Dataset records:
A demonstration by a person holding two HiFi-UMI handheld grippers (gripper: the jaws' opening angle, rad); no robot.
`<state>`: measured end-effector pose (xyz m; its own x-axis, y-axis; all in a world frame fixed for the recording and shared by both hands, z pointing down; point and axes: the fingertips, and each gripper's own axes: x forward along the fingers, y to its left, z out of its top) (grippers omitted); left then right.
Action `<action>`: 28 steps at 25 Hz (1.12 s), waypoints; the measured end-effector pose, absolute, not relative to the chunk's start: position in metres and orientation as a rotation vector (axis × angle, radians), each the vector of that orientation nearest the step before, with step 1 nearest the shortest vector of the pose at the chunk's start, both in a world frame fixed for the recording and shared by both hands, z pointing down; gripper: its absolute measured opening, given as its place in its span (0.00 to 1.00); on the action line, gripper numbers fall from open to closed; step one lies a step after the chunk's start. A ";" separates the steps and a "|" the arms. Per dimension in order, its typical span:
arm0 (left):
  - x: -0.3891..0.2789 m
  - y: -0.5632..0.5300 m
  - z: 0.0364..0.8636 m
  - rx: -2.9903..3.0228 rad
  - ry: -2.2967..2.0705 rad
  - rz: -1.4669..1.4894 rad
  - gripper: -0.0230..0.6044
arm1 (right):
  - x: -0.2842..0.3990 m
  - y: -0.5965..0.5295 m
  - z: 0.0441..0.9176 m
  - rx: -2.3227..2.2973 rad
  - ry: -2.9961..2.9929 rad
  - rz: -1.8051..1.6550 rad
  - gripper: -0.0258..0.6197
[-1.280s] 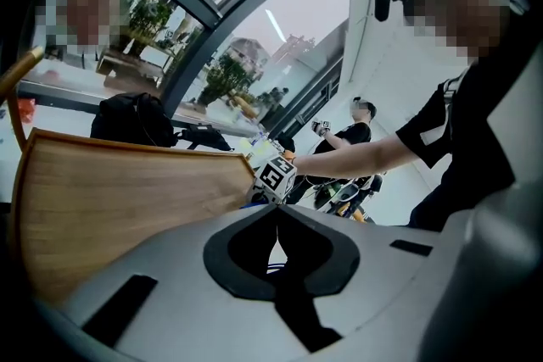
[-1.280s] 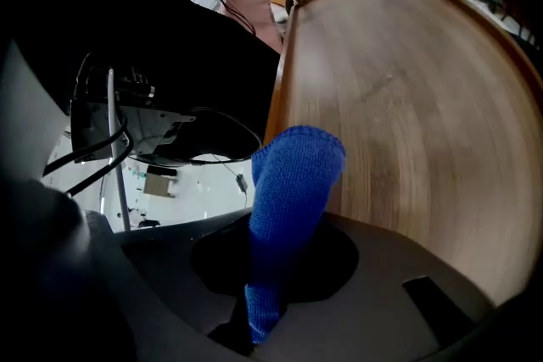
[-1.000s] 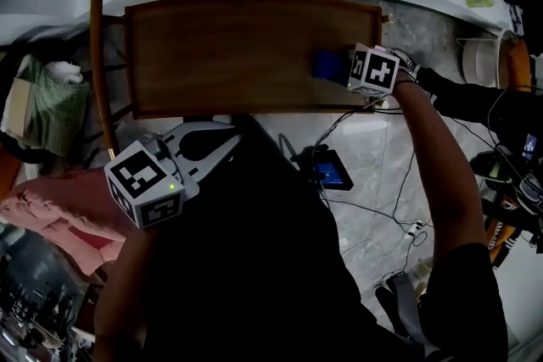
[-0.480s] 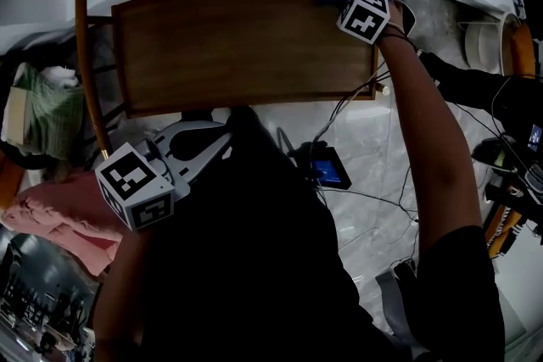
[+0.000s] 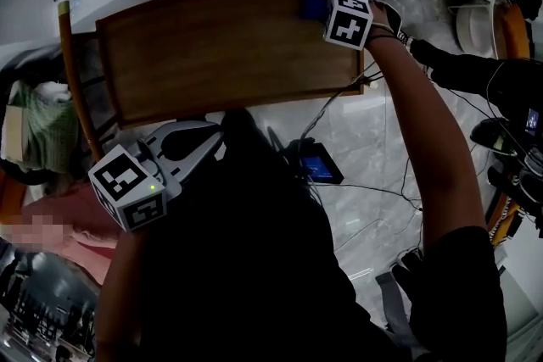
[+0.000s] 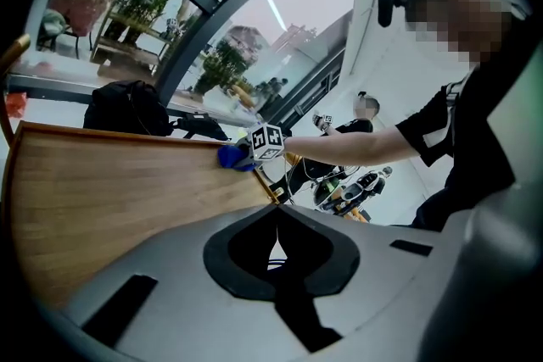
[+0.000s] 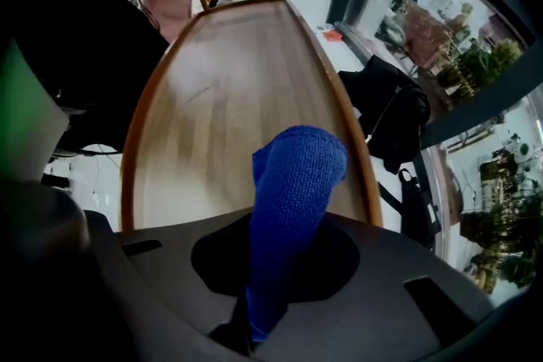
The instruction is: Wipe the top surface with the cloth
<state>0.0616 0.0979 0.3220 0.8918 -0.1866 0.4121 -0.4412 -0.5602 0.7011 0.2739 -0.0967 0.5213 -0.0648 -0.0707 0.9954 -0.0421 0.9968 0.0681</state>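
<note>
Mid-wipe: my right claw pinches the blue cloth at the far right corner of the desk; next I'd sweep leftward, pressing flat (left claw pressed together, empty).

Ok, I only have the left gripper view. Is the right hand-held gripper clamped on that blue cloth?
Observer: Yes, the right gripper view shows the right hand-held gripper shut on the blue cloth, which pokes out past its jaws.
Operator: Where on the top is it?
Observer: Head view puts it near the far right corner of the wooden top.
Operator: And my left one?
Observer: The left hand-held gripper is off the top, just past its near edge.
</note>
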 end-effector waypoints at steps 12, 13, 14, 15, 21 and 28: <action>0.067 0.099 0.319 2.192 -0.420 0.366 0.05 | 0.276 0.052 0.526 -0.242 -1.672 0.195 0.12; 0.067 0.099 0.318 2.195 -0.415 0.368 0.05 | 0.276 0.059 0.526 -0.254 -1.673 0.203 0.12; 0.068 0.099 0.317 2.199 -0.409 0.370 0.05 | 0.276 0.063 0.526 -0.265 -1.671 0.210 0.12; 0.068 0.099 0.317 2.202 -0.403 0.374 0.05 | 0.277 0.068 0.526 -0.283 -1.664 0.217 0.12; 0.070 0.100 0.313 2.221 -0.385 0.385 0.05 | 0.282 0.092 0.529 -0.450 -1.590 0.277 0.12; 0.065 0.099 0.314 2.203 -0.385 0.394 0.05 | 0.285 0.013 0.510 -0.132 -1.726 0.156 0.12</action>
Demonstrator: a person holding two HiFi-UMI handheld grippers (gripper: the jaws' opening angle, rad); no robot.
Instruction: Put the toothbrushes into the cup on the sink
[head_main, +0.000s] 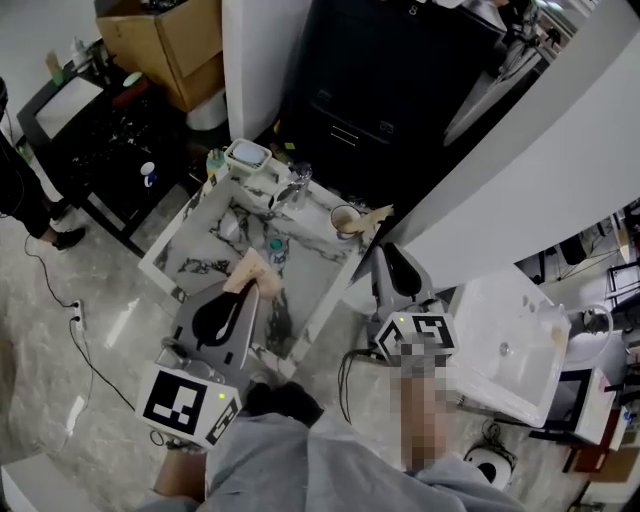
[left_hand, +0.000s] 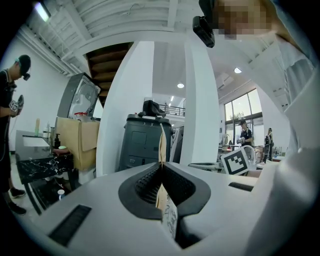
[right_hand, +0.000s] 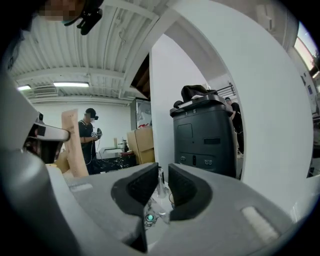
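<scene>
Looking down in the head view, the marble sink (head_main: 172, 240) lies in the middle of the floor, with its faucet (head_main: 291, 188) at the far rim and the cup (head_main: 345, 221) on the far right corner. A tan strip (head_main: 378, 213) lies at the cup's right side; whether it stands inside the cup cannot be told. The left gripper (head_main: 245, 292) hangs over the near left part of the basin, and a flat tan packet (head_main: 252, 270) sticks out of its tips toward the far side, well apart from the cup. The right gripper (head_main: 388, 252) is at the sink's right rim, near the cup and on its near side. In the left gripper view, the left gripper (left_hand: 161, 167) has its pads pressed together on the tan packet (left_hand: 162, 145), seen edge-on and upright, with a dark cabinet (left_hand: 145, 142) far behind it. In the right gripper view, the right gripper (right_hand: 161, 175) has its jaws a little apart with nothing held between them; the faucet (right_hand: 160, 181) shows through the gap. The tan packet (right_hand: 73, 145) stands upright at the left, and a person in black (right_hand: 90, 135) stands far behind it.
</scene>
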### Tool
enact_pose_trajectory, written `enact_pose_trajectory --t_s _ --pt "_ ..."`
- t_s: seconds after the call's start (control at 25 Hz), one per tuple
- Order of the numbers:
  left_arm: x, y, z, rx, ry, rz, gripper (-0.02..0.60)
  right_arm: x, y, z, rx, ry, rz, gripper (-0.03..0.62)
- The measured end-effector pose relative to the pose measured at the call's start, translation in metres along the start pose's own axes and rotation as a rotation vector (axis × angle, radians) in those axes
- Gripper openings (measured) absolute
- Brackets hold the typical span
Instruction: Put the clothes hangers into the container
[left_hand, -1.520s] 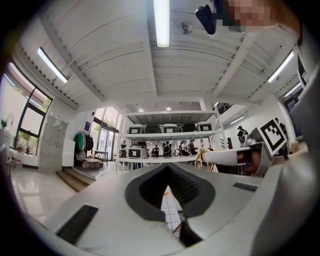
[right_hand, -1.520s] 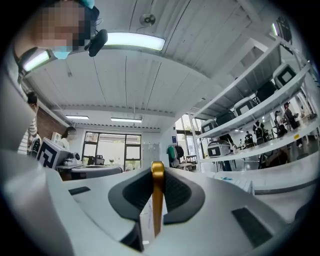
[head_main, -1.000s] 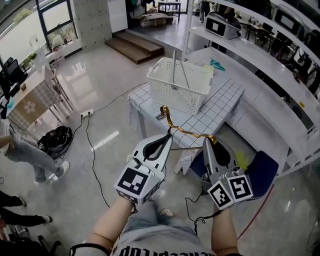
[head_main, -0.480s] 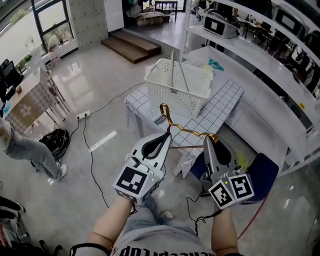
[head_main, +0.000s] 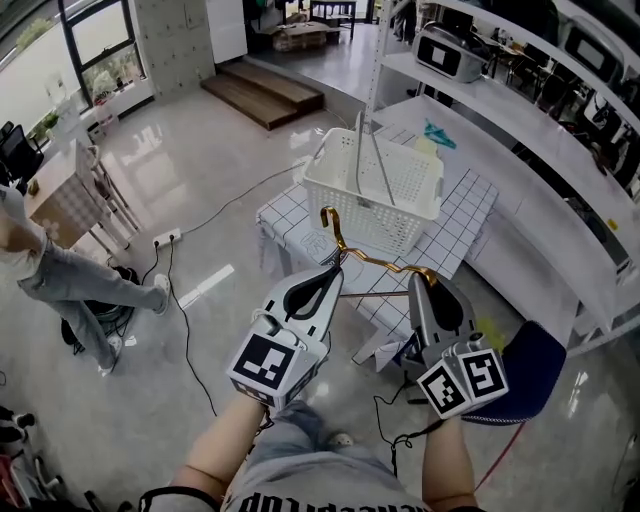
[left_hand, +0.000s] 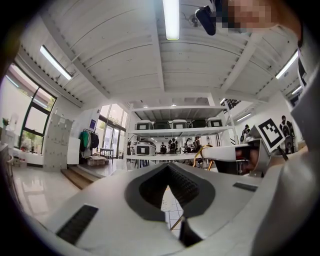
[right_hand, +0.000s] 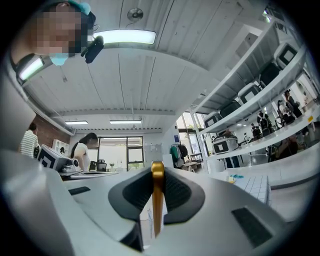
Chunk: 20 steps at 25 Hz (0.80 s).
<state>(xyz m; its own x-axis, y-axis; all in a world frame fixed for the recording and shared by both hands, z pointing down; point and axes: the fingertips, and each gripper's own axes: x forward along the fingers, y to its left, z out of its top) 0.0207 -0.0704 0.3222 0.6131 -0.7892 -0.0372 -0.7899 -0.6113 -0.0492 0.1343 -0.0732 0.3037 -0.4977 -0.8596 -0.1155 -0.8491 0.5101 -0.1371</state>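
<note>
1. Gold hanger (head_main: 372, 264) is held up in the air, near the tiled desk (head_main: 470, 215) and the white basket (head_main: 390, 230) on it.
2. Left hand-held gripper (head_main: 336, 270) is clenched on its hook end.
3. Right hand-held gripper (head_main: 425, 283) is clamped on the other end.

Both forearms reach forward side by side, the left forearm (head_main: 222, 452) angled slightly inward and the right forearm (head_main: 447, 468) nearly straight. The left gripper (head_main: 336, 270) and the right gripper (head_main: 424, 284) point ahead at about the same level, near each other, marker cubes toward the body. Each has its jaws closed on the gold hanger (head_main: 376, 265), the left near the hook's neck, the right at the shoulder's end.
</note>
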Motion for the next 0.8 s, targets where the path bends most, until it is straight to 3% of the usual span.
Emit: enact_pose_trajectory --t_s 0.8 --pt "0.025 0.118 -0.008 -0.008 -0.003 0.001 0.012 0.127 0.023 -0.008 -0.011 -0.008 0.025 0.049"
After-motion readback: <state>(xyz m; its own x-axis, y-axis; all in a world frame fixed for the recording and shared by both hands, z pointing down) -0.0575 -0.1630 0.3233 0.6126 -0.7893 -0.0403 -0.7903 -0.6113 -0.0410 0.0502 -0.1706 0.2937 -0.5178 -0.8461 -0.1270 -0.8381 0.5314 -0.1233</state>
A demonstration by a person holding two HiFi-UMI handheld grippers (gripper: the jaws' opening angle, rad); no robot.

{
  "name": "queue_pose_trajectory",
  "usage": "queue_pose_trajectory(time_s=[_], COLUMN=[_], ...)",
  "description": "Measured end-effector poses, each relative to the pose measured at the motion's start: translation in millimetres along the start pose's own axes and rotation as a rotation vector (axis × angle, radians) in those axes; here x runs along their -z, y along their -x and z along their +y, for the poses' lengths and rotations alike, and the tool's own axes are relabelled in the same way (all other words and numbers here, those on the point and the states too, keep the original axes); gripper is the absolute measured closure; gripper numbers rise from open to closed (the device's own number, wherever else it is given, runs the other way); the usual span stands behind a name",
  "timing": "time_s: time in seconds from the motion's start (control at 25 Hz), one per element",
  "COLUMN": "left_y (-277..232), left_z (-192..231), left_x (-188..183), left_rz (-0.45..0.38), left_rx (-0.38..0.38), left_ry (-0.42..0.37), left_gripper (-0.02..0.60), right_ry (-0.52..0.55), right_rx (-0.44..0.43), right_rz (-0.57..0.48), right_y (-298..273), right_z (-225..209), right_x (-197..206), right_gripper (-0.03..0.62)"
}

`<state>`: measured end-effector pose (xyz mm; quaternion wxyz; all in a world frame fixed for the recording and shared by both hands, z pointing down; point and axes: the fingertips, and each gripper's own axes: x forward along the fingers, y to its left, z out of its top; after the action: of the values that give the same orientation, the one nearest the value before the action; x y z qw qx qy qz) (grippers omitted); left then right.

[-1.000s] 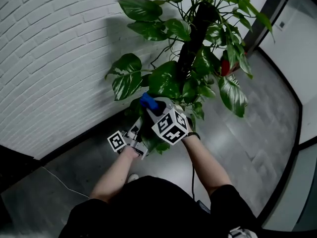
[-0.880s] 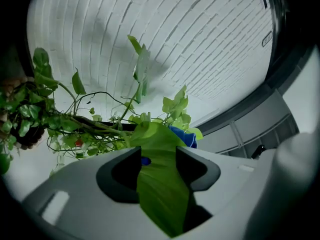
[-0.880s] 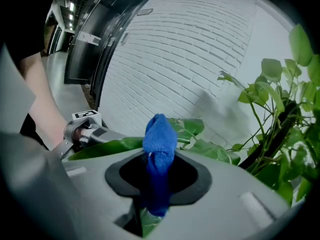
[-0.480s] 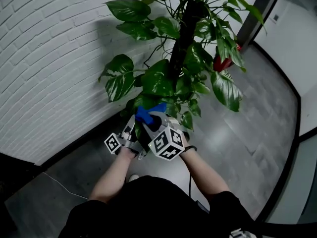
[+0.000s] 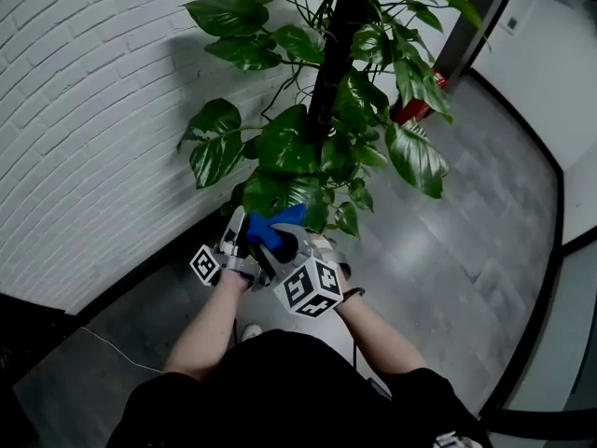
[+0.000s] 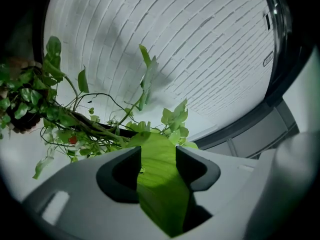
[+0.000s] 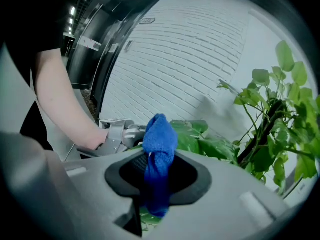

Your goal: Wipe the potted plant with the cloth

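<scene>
Right hand-held gripper [image 7: 159, 176] pinches the blue cloth [image 7: 160, 139]. Left hand-held gripper [image 6: 157, 166] is open, with a potted plant [image 5: 317, 147] leaf [image 6: 161, 189] lying between its jaws. Wipe too hard and that loose leaf could slip or tear.

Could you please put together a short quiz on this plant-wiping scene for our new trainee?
1. Multiple choice: what does the right gripper hold? A) a blue cloth B) a spray bottle C) nothing
2. True or false: the left gripper has its jaws pressed together with nothing between them.
3. Fill in: the white wall behind the potted plant is made of ____.
Key: 1. A. 2. False: the jaws stand apart with a green leaf between them. 3. Brick.
</scene>
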<state>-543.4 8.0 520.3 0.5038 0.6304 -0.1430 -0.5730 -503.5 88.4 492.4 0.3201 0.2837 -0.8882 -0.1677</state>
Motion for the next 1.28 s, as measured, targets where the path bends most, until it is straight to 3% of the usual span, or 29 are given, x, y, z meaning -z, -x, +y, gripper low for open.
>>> queue_pose_trajectory(time_s=[0.88,1.28], left_y=[21,29], left_z=[-1,-5], left_x=[7,4], left_rz=[-0.088,-0.127], left_rx=[-0.008,-0.008], left_ry=[0.009,-0.009], left_gripper=[0.377,0.377], right_ry=[-0.093,-0.087], right_rx=[-0.063,-0.096], right_rz=[-0.031,-0.055], right_y=[42,55], right_z=[50,64], right_x=[30,37], right_gripper=[0.488,0.488])
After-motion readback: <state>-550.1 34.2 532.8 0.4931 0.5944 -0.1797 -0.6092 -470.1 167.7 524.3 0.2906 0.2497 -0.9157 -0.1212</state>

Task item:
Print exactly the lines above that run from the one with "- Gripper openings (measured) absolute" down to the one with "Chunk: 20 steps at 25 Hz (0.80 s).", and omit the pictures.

Response below:
- Gripper openings (measured) absolute
- Brackets hold the typical span
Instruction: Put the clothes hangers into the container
[left_hand, -1.520s] 
[right_hand, -1.520s] 
[head_main, -1.000s] 
[head_main, -0.480s] 
[head_main, +0.000s] 
[left_hand, +0.000s] 
[right_hand, +0.000s] 
Chunk: 20 steps at 25 Hz (0.80 s).

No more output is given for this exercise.